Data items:

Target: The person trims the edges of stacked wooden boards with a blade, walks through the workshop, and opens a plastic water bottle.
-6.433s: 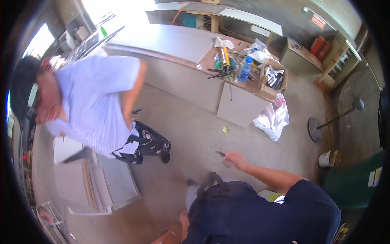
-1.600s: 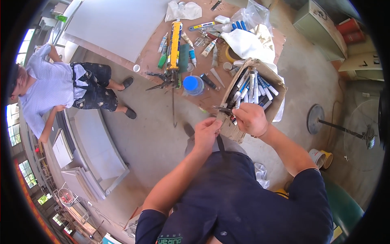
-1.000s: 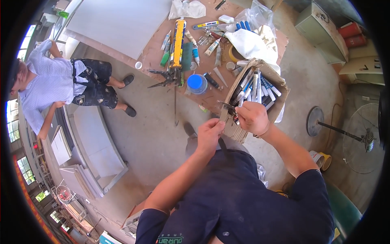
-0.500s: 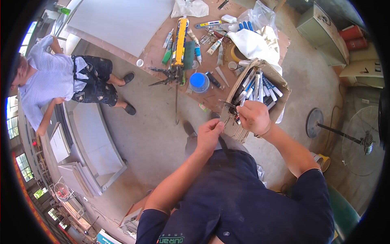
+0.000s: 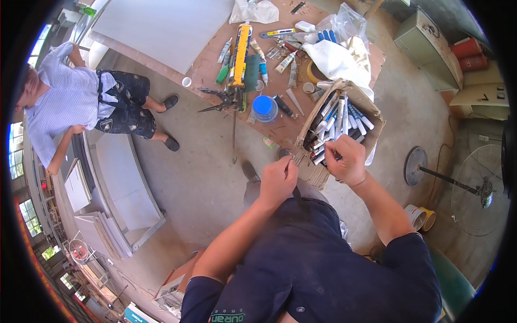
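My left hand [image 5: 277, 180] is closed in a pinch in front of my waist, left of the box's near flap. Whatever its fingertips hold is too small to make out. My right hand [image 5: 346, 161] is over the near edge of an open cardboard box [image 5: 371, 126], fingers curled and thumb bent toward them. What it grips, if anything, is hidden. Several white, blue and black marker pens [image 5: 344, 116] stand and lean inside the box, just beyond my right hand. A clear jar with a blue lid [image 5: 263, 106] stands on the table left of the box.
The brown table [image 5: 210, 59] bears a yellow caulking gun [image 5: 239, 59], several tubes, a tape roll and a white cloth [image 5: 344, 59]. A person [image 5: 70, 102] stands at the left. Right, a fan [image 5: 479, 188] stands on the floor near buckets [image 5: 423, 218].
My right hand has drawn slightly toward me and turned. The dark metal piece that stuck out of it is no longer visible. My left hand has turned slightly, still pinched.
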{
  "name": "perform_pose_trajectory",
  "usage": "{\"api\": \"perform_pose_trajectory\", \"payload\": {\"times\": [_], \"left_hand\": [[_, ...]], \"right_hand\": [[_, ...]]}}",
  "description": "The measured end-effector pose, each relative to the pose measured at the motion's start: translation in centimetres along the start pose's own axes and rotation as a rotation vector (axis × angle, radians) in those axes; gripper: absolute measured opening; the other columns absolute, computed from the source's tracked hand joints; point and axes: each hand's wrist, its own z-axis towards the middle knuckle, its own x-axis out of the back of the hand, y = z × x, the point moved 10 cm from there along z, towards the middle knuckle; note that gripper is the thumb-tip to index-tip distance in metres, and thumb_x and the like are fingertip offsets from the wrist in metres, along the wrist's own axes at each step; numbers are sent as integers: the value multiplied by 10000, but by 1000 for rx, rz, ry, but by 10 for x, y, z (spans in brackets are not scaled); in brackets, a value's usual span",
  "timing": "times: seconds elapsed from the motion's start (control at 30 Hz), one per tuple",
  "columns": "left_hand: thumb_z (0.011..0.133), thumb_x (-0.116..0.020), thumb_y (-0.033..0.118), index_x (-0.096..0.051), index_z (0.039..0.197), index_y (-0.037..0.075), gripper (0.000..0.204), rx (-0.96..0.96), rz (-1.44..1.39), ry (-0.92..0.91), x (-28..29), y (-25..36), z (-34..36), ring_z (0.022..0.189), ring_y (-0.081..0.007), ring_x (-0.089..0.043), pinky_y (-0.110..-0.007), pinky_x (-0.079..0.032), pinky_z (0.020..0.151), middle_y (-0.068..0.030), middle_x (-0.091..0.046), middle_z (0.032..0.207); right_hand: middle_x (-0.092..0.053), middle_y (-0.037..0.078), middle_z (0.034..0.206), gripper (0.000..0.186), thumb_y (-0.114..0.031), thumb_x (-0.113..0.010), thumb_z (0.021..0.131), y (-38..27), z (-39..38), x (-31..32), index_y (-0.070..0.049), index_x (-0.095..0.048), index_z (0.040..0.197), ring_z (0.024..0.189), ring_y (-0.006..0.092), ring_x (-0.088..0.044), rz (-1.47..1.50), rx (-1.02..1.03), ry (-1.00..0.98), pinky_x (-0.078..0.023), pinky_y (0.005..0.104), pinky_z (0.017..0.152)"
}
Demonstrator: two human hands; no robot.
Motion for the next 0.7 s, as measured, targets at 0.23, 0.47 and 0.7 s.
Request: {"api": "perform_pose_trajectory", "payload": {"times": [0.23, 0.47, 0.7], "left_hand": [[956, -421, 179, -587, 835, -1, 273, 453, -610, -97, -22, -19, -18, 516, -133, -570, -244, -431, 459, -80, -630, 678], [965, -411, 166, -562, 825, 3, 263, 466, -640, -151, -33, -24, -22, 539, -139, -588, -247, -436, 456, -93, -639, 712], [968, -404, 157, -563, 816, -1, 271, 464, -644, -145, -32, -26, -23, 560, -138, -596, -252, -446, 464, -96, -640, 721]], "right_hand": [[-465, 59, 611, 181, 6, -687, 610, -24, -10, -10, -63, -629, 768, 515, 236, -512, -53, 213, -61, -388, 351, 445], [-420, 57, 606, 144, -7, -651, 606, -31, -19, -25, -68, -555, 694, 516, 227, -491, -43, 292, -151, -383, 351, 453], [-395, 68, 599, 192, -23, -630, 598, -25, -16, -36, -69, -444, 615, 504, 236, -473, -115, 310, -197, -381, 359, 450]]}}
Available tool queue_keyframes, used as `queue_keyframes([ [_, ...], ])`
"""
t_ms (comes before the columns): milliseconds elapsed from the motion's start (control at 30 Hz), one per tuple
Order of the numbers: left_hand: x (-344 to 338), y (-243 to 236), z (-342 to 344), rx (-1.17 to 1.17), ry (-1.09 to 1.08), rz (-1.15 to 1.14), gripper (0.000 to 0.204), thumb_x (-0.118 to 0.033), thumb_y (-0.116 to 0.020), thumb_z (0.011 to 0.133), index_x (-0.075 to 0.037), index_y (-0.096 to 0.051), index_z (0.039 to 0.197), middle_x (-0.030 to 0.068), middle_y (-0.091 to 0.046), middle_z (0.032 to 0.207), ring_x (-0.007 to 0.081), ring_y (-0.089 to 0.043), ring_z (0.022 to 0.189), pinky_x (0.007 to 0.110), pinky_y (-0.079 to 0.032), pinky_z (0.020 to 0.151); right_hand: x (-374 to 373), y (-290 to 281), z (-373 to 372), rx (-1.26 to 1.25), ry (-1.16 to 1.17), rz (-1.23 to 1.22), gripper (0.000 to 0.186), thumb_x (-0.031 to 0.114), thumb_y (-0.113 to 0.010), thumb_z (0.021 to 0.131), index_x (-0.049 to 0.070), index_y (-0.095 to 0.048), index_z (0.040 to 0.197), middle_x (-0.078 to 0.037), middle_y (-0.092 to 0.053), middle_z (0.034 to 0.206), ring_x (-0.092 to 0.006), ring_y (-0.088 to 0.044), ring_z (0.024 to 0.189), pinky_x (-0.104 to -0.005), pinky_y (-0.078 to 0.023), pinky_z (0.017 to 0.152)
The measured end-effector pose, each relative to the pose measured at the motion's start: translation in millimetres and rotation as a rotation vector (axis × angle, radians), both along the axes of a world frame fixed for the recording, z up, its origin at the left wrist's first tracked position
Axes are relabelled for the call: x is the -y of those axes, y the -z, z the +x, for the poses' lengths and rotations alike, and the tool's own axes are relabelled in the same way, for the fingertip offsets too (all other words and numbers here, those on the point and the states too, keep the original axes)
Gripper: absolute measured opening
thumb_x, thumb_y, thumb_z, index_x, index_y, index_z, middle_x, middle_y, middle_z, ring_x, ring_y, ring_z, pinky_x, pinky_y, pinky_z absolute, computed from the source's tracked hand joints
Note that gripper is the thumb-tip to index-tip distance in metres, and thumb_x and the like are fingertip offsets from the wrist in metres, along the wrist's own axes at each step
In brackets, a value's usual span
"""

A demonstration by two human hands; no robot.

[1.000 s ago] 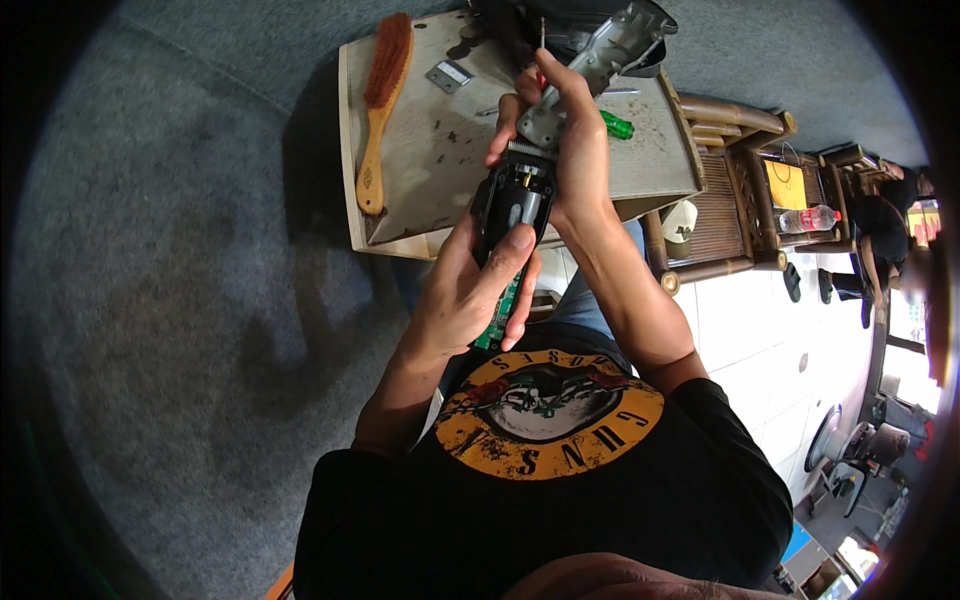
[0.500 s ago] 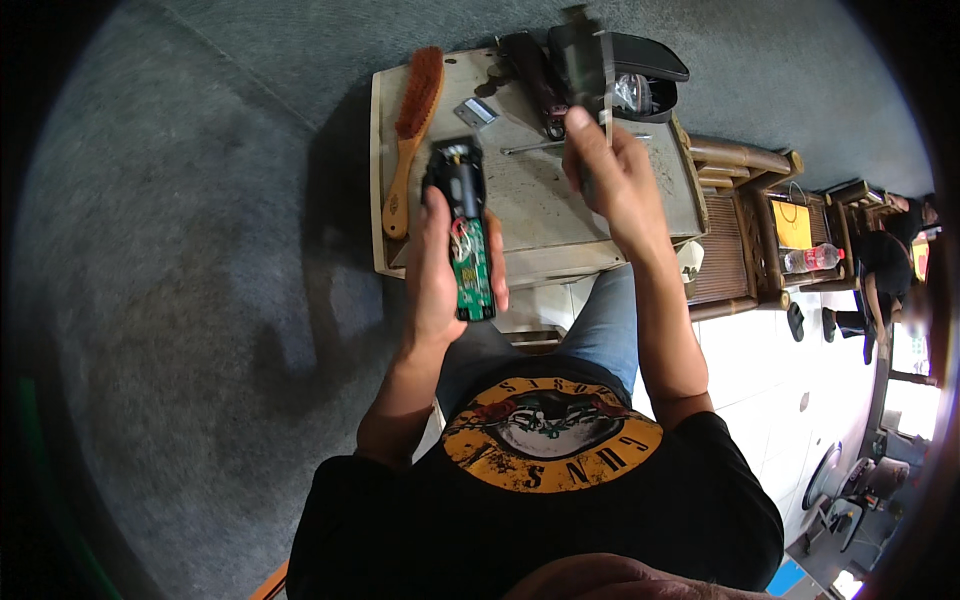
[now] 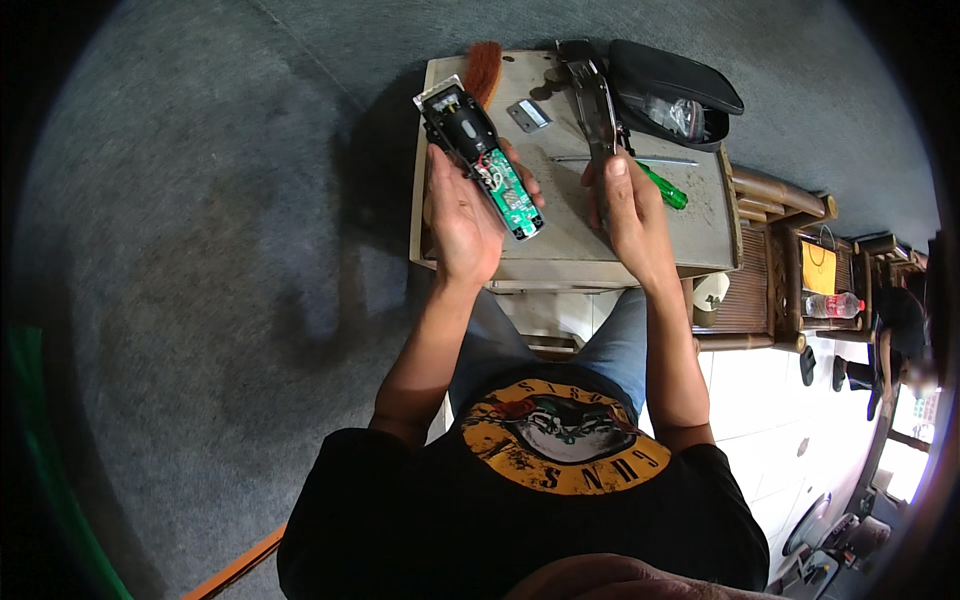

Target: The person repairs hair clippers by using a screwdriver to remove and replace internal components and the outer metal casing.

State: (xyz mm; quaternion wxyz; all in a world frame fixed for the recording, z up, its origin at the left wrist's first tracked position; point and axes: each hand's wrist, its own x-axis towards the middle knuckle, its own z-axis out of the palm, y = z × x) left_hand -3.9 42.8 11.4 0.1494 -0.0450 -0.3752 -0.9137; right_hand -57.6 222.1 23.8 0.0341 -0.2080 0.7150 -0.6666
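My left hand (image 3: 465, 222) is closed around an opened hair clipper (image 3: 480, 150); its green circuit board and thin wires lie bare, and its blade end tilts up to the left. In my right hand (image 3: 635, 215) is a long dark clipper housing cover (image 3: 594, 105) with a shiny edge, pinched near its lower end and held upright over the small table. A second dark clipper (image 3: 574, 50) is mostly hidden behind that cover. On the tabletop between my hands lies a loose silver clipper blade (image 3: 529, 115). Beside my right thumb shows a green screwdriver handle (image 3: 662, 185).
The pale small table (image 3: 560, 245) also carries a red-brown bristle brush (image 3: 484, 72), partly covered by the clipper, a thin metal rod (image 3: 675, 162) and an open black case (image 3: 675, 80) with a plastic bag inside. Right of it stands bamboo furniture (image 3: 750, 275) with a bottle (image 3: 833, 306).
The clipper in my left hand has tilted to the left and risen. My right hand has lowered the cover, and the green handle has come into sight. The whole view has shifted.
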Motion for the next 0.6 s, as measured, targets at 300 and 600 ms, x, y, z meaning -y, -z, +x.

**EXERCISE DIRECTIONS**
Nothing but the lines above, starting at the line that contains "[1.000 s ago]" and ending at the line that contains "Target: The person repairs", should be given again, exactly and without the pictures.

**ANSWER FOR THE TASK**
[1.000 s ago] 
[0.500 s ago] 
[now] 

Target: The person repairs hair clippers by using a screwdriver to remove and replace internal components and the outer metal casing.

This exercise calls for no further output.